DATASET CONTENT:
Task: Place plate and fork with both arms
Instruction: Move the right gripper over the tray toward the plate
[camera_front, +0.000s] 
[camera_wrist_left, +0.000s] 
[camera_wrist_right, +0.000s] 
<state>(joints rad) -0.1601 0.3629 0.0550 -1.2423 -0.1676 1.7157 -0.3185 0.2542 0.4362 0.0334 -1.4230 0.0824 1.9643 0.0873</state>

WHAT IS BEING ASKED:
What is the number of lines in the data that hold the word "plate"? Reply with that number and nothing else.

ANSWER TO THIS PROBLEM:
2